Di Balik Sinyal Erdogan Buka Hubungan dengan Israel

Analis sebut pernyataan Erdogan memberikan sinyal khusus ke Joe Biden.

AP
Presiden Turki Recep Tayyip Erdogan.
Rep: Dwina Agustin Red: Teguh Firmansyah

REPUBLIKA.CO.ID, WASHINGTON -- Presiden Turki, Recep Tayyip Erdogan, pekan lalu mengatakan ingin hubungan yang lebih baik dengan Israel. Namun di sisi lain ia tetap tidak setuju dengan kebijakan Israel terhadap Palestina.

"Jika tidak ada masalah di tingkat atas (di Israel), hubungan kami bisa sangat berbeda," ujar Erdogan pada Jumat (25/12).

Dia menyatakan kalau kedua negara terus berbagi intelijen. “Kami ingin membawa hubungan kami ke titik yang lebih baik," kata presiden Turki itu.

Erdogan juga berharap kemungkinan pemulihan hubungan Turki-Israel yang berkembang di Mediterania Timur. Seperti diketahui, Ankara berada dalam isolasi di kawasan tersebut.

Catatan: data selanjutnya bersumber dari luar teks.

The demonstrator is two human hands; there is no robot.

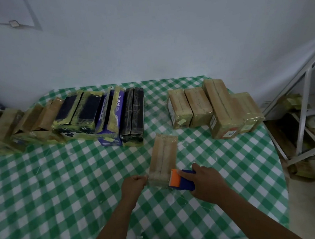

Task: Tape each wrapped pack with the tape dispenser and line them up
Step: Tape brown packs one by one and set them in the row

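Both hands are near the front of the table, one on each side of a brown wrapped pack [163, 158]. The left hand [134, 185] is curled like a fist and touches the pack's near left corner. I cannot tell if it pinches anything. The right hand [207, 185] holds the blue and orange tape dispenser [181, 179] tight, and its orange end sits on the pack's near right corner. The pack lies flat on the green and white checked cloth [64, 180], apart from the others. Behind it on the left is a long row of taped packs [79, 115], brown, dark and purple. On the right, four more brown packs [215, 106] sit close together.
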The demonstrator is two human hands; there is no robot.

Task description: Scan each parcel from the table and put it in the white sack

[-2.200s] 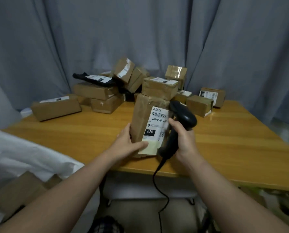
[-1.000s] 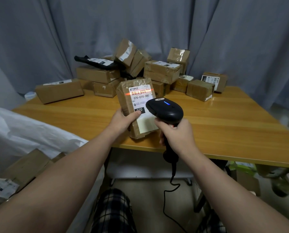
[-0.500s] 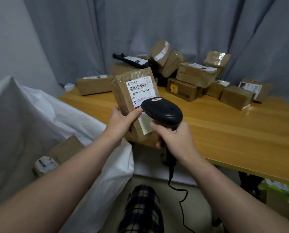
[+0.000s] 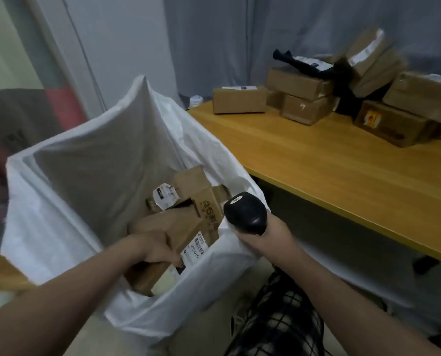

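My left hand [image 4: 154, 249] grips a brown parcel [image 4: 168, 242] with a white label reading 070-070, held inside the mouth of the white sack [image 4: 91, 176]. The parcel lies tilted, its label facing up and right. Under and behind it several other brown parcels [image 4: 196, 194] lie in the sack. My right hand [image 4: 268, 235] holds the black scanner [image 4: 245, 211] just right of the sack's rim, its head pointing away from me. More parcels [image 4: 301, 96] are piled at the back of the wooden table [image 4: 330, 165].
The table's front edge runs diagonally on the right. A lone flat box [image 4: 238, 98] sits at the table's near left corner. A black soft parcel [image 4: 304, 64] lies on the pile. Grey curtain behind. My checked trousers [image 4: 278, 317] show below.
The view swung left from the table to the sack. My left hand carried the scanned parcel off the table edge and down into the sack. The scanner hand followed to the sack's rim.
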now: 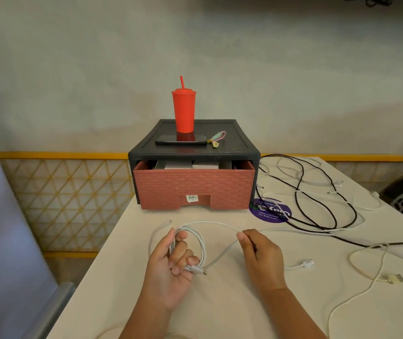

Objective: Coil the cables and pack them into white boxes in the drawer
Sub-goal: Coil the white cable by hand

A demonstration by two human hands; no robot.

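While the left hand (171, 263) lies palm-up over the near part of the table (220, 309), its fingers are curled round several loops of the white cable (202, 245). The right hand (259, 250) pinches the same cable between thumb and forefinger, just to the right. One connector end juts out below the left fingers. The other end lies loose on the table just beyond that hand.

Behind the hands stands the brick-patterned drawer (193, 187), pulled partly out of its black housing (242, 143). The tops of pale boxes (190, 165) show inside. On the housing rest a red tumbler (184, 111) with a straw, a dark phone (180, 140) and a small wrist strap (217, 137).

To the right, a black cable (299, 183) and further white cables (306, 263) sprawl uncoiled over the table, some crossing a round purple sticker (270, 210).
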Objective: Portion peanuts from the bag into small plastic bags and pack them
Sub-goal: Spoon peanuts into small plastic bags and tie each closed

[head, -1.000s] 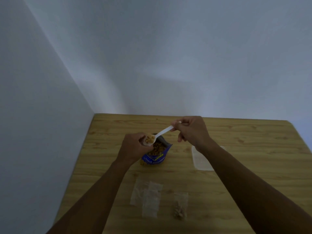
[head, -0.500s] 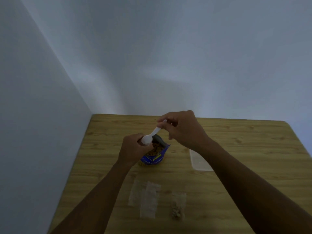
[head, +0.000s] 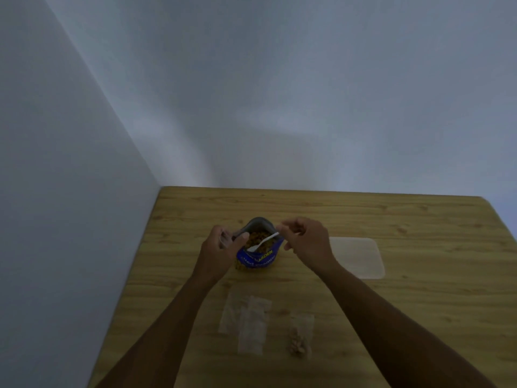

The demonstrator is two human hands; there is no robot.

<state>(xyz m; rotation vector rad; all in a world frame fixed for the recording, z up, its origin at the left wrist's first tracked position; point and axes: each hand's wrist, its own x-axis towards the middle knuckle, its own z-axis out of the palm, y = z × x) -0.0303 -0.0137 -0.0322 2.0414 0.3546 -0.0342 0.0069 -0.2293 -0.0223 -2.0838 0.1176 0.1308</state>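
Observation:
A blue peanut bag (head: 258, 259) stands open in the middle of the wooden table (head: 419, 303), peanuts showing inside. My right hand (head: 305, 242) pinches the handle of a white plastic spoon (head: 263, 242), whose bowl dips into the bag's mouth. My left hand (head: 223, 247) is just left of the bag, closed on a small clear plastic bag (head: 225, 238) that is mostly hidden by the fingers. Nearer me lie two empty small plastic bags (head: 246, 320), overlapping, and one small bag with peanuts in it (head: 300, 337).
A translucent flat lid or tray (head: 356, 257) lies on the table right of my right hand. Pale walls meet in a corner at the table's far left. The table's right edge runs off the frame.
My right hand has carried the spoon from over the small bag in my left hand back down into the peanut bag. The left hand has stayed beside the bag.

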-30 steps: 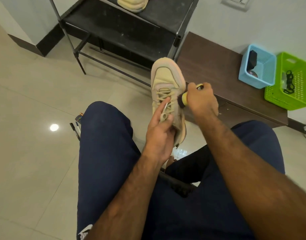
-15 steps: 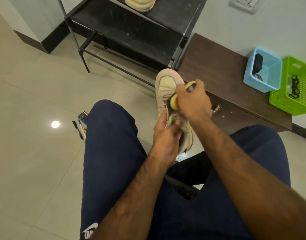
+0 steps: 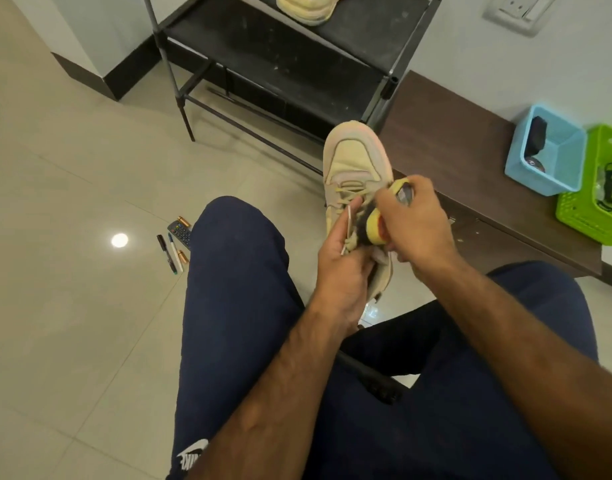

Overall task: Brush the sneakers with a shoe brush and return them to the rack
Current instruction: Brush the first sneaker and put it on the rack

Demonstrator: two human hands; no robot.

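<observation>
Head cam: brush on the sneaker's laces, shoe held in the air in front of the rack.

Left hand [image 3: 342, 268] gripped the beige suede sneaker [image 3: 358, 168] from the heel end, fingers curled under it, thumb lying on the laces, toe pointing away at the black metal shoe rack [image 3: 280, 64]. Right hand [image 3: 418, 230] had its fingers wrapped round the round yellow shoe brush [image 3: 375, 230], dark bristles touching the lace area. Sneaker sat above the floor between navy-trousered knees [image 3: 242, 289], just beside the near edge of the dark brown wooden bench [image 3: 446, 143]. Second beige sneaker [image 3: 308, 8] lay on the rack's shelf, cut off by the frame top. Blue plastic basket [image 3: 533, 178] and green plastic basket [image 3: 588, 223] touched at the bench's right end. Pens [image 3: 171, 252] and a remote [image 3: 180, 233] lay on the floor by the left knee.
</observation>
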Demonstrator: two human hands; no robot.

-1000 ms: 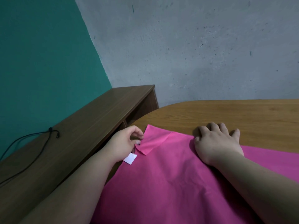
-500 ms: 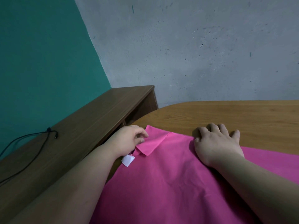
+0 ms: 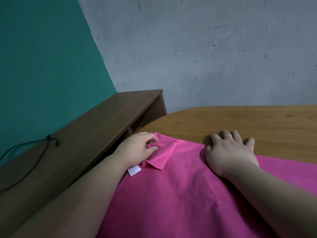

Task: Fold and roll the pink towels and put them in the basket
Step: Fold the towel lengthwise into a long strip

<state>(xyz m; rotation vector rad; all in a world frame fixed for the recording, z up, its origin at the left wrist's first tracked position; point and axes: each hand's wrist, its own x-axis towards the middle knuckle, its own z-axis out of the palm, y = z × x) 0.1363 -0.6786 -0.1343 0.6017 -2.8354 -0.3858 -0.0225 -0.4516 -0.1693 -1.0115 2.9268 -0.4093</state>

Muncul pertanyaan, pesan apa yang sebenarnya ingin disampaikan oleh Erdogan?

Analis berpendapat pernyataan ini sebagai langkah untuk menarik simpati dari presiden terpilih Amerika Serikat (AS), Joe Biden. Direktur senior Program Turki di Yayasan Pertahanan Demokrasi dan mantan anggota parlemen Turki, Aykan Erdemir, mengatakan Erdogan telah menikmati hubungan baik dengan Donald Trump. Hubungan tersebut melindunginya dari tindakan yang lebih keras, termasuk sanksi yang diminta oleh baik Partai Republik dan Demokrat di Kongres.

Baca Juga

Seperti dikutip dari The Jerusalem Post, Erdemir menilai, presiden Turki, khawatir bahwa pemerintahan Biden yang akan datang akan lebih keras kepada Turki daripada pemerintahan Trump. 

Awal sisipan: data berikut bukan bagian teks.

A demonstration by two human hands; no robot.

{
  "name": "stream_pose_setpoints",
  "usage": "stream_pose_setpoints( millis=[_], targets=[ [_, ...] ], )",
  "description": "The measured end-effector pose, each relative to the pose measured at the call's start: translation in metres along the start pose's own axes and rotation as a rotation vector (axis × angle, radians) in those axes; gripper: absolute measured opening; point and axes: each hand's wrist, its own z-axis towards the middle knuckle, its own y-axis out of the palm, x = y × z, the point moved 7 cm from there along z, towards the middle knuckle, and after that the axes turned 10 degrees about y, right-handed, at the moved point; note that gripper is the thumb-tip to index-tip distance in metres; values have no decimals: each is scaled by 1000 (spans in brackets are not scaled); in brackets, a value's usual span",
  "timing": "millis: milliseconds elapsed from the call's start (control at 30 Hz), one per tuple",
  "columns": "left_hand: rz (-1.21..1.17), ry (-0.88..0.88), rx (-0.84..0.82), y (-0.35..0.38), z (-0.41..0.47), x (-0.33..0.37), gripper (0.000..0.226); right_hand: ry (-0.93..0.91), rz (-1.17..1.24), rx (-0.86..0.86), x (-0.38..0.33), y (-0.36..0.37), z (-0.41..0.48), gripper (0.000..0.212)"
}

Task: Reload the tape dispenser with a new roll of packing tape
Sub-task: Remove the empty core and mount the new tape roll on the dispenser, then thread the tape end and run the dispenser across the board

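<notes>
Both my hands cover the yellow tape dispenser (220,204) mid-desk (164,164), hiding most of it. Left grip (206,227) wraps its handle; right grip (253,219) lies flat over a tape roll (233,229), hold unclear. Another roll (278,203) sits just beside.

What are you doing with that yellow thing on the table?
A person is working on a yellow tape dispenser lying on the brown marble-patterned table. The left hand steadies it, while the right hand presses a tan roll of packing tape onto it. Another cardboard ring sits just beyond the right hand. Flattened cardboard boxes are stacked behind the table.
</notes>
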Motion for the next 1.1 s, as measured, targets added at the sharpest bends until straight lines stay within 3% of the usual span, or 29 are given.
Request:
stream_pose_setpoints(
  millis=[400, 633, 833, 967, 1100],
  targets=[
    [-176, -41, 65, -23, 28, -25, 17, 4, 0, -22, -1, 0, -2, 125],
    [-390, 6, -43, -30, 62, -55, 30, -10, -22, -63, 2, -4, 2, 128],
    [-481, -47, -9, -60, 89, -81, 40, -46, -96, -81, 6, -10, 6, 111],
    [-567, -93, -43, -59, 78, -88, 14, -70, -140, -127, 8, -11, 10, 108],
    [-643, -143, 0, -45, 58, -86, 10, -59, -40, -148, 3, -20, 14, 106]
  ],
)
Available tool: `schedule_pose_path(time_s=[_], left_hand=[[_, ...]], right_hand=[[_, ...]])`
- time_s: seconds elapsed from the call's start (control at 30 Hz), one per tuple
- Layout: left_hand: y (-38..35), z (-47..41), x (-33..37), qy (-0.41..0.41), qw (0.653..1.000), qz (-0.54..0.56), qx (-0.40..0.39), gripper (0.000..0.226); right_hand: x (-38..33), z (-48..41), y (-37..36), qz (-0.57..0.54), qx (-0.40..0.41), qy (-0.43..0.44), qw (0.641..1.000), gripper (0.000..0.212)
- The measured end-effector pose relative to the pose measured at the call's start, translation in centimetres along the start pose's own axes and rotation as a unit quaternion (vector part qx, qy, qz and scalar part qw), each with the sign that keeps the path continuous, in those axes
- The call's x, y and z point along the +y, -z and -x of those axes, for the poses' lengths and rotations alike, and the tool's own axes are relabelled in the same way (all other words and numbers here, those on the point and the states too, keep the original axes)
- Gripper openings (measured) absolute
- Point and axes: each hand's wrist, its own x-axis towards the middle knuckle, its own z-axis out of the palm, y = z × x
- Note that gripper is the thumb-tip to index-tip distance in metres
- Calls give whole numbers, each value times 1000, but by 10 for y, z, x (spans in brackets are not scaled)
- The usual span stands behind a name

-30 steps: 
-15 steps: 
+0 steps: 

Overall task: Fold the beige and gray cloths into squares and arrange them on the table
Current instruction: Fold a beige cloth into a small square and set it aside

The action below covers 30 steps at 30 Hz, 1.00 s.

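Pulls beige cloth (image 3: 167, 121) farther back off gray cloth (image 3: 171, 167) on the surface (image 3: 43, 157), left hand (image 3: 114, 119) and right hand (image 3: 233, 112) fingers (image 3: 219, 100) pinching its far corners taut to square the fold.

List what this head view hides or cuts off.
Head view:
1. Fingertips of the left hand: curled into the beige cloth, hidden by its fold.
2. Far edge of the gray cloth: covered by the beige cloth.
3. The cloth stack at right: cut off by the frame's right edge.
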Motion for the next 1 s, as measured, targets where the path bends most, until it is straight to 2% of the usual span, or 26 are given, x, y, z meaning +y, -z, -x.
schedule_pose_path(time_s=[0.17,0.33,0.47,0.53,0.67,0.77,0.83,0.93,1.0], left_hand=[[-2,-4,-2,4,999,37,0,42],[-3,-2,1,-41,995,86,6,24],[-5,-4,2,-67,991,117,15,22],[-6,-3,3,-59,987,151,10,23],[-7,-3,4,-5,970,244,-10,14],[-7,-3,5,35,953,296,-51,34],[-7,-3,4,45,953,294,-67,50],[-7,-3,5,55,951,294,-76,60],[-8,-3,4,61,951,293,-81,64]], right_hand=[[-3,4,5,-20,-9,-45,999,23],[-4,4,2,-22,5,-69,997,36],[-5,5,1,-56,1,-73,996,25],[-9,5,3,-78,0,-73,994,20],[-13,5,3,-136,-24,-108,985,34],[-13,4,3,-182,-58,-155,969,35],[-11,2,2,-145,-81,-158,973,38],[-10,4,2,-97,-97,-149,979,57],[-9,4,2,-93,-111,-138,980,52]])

Melalui sikap diplomatik, termasuk penjangkauan setengah hati ke Israel, diharapkan akan menarik simpati dari pemerintahan AS berikutnya. Kendati begitu hal tersebut bukanlah hal mudah.

"Rekam jejak anti-Israel yang konsisten dan ledakan antisemit Erdogan selama bertahun-tahun akan membuatnya sulit untuk meyakinkan rekan-rekan Israelnya bahwa ada substansi nyata dalam jangkauannya," kata Erdemir menegaskan.

Edemir mengakui, Turki dan Israel memiliki potensi besar untuk membangun hubungan yang saling menguntungkan di bidang ekonomi, diplomatik, dan keamanan.

Penulis /"Erdogan's Empire: Turkey and the Politics of the Middle East", Soner Cagaptay, mengatakan hampir 10 tahun yang lalu, Erdogan meluncurkan kebijakan luar negeri baru. Dia mendukung pemberontakan Arab dan memutuskan hubungan dengan AS dan jika perlu, dan mengalihkan arah Turki dari Eropa ke Timur Tengah.

“Tujuan akhirnya adalah menjadikan Turki negara kekuatan bintang di Timur Tengah. Itu tidak terjadi satu dekade kemudian. Turki saat ini memiliki lebih sedikit teman di Timur Tengah dalam ingatan baru-baru ini. Faktanya, kecuali Qatar dan setengah dari Libya, dia tidak memiliki teman dari Timur Tengah. Pada saat yang sama, dia tidak dapat mengandalkan sekutu tradisionalnya, Israel, AS, atau Uni Eropa," kata rekan senior di Washington Institute ini.

Menurut Cagaptay, faktor lain yang mendorong keputusan Erdogan membuka sinyal terhadap Israel adalah keinginan memikat Biden dan Kongres AS. "Saya mengikuti politik Turki dan hubungan AS-Turki selama sekitar dua dekade. Saya belum pernah melihat sentimen anti-Turki naik setinggi ini di Kongres AS. Dan saya pikir Erdogan tahu bahwa jika Turki dan Israel akan lebih dekat sekarang, Israel menjadi sekutu terdekat Amerika di Timur Tengah, itu akan mendapatkan poin bonus untuknya," ujarnya.